2. Performing Chi-square tests

Assumptions and conditions

Goodness of fit test and test of homogeneity

  1. Counted data condition - the data consists of counts of the levels of some categorical variable. Often times, the data is presented with the counts presented in a frequency table.

  2. Independence assumption - the counts in each cell of a table summarizing the data should all be independent of each other. This is typically assessed through the randomization condition.

  3. Sample size assumption - the expected number of counts in each possible cell of a frequency table of the data is large enough (typically, at least \(5\)). These tests are all asymptotic, just like the Central Limit Theorem. This means that they work in theory as our sample size increases infinitely.

Test of independence

  1. Counted data condition - the data consists of counts of the levels of some categorical variable. Often times, the data is presented with the counts presented in a two-way contingency table/

  2. Representative sample - often this means assessing the randomization condition. If we want to generalize our conclusions to a larger population, then we must be sure that our sample is representative of this population.

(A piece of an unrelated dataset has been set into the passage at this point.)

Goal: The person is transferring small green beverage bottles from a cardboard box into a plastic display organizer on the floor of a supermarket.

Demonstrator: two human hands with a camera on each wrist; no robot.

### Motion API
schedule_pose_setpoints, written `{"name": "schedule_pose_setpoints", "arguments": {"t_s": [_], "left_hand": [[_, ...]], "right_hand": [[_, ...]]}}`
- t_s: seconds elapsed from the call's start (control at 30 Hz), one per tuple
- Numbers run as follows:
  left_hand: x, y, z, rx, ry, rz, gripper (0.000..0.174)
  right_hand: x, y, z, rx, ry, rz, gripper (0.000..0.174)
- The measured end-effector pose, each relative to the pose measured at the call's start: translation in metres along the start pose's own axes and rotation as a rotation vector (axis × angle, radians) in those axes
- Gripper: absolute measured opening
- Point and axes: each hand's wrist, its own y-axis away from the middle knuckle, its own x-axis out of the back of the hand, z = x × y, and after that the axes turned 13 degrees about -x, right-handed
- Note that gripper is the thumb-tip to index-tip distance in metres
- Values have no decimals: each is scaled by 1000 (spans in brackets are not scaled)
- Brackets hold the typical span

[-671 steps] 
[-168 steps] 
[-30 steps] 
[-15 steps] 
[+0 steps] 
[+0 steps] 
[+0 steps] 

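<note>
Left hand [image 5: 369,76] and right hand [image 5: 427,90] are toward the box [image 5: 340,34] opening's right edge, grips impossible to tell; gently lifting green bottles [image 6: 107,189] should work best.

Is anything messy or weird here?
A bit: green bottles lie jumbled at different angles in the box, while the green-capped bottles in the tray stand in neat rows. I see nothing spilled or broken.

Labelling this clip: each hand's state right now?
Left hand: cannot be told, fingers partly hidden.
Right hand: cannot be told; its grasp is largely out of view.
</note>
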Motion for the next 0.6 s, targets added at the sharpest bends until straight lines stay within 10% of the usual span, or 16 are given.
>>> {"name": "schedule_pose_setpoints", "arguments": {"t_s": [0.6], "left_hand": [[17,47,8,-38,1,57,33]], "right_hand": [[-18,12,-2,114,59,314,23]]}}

  3. Sample size assumption - the expected number of counts in each possible cell of a frequency table of the data is large enough (typically, at least \(5\)). These tests are all asymptotic, just like the Central Limit Theorem. This means that they work in theory as our sample size increases infinitely.

Test statistic

\[T.S. = \sum_{\text{all cells}}\frac{(Obs-Exp)^2}{Exp}\]

P-value

For all of these procedures, the p-value corresponds to the upper tail probability of a \(\chi^2\) distribution with however many degrees of freedom

  • Goodness of fit degrees of freedom are the number of categories/levels (\(k\)) minus one

  • Homogeneity degrees of freedom are the number of categories/levels (\(k\)) minus one

  • Independence degrees of freedom are \((R-1)(C-1)\) where \(R\) is the number of categories/levels in the first categorical variable and \(C\) is the number of categories/levels in the second categorical variable

The alternative hypothesis is always the negation of the null. I.e. \(H_A:\) Not \(H_0\).

Using software

See pgs 696 and 697 of your textbook for instructions on how to perform any of these chi-square procedures in Excel or R.